● **Work instructions**: Your answer must match the material exactly, line for line.
----
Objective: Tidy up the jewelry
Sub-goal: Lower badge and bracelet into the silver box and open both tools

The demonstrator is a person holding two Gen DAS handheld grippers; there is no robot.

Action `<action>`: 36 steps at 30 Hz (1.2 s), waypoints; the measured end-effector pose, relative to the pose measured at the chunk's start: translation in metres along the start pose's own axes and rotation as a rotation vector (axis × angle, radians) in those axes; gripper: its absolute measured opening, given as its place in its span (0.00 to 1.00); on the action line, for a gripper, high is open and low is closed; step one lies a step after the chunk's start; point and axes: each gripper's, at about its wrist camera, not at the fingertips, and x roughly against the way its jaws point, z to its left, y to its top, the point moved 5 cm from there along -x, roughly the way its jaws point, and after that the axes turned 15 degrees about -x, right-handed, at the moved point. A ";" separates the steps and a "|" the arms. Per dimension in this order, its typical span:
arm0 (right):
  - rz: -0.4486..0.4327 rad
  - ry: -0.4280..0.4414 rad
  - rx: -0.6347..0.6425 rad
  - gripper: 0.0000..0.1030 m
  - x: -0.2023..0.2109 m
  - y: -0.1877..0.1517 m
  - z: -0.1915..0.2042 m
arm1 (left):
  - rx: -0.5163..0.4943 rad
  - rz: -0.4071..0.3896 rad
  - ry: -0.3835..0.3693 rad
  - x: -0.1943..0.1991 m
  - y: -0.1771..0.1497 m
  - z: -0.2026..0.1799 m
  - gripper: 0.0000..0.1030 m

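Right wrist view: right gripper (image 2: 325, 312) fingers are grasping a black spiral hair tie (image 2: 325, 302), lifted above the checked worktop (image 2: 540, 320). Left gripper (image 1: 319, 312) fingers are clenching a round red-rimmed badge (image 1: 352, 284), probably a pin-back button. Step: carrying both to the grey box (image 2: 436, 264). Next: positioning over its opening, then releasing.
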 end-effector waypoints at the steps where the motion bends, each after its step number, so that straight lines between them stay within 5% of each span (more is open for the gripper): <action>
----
● **The completed task**:
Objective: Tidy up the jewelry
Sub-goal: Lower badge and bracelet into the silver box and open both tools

The demonstrator is a person holding two Gen DAS handheld grippers; there is no robot.

Action `<action>`: 36 steps at 30 Hz (1.2 s), waypoints; the measured end-effector pose, relative to the pose measured at the chunk's start: translation in metres along the start pose's own axes and rotation as a rotation vector (axis × angle, radians) in those axes; gripper: its absolute measured opening, given as its place in its span (0.00 to 1.00); on the action line, for a gripper, high is open and low is closed; step one lies a step after the chunk's start; point and axes: each gripper's, at about its wrist camera, not at the fingertips, and x roughly against the way its jaws point, z to its left, y to its top, the point moved 5 cm from there along -x, roughly the way its jaws point, and after that the axes turned 15 degrees about -x, right-handed, at the moved point. A ";" separates the steps and a "|" the arms. Per dimension in this order, its typical span:
arm0 (right):
  - rz: -0.4486..0.4327 rad
  - ry: -0.4280..0.4414 rad
  - rx: -0.6347..0.6425 rad
  - gripper: 0.0000..0.1030 m
  - x: -0.2023..0.2109 m
  - y: -0.1877..0.1517 m
  - z: -0.1915..0.2042 m
arm1 (left):
  - rx: -0.5163..0.4943 rad
  - rz: -0.4071..0.3896 rad
  - ry: -0.3835..0.3693 rad
  - x: -0.1943..0.1991 m
  - y: -0.1771..0.1497 m
  - z: -0.2026..0.1799 m
  - gripper: 0.0000..0.1030 m

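Right wrist view: right gripper (image 2: 325, 312) fingers are grasping a black spiral hair tie (image 2: 325, 302), lifted above the checked worktop (image 2: 540, 320). Left gripper (image 1: 319, 312) fingers are clenching a round red-rimmed badge (image 1: 352, 284), probably a pin-back button. Step: carrying both to the grey box (image 2: 436, 264). Next: positioning over its opening, then releasing.
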 end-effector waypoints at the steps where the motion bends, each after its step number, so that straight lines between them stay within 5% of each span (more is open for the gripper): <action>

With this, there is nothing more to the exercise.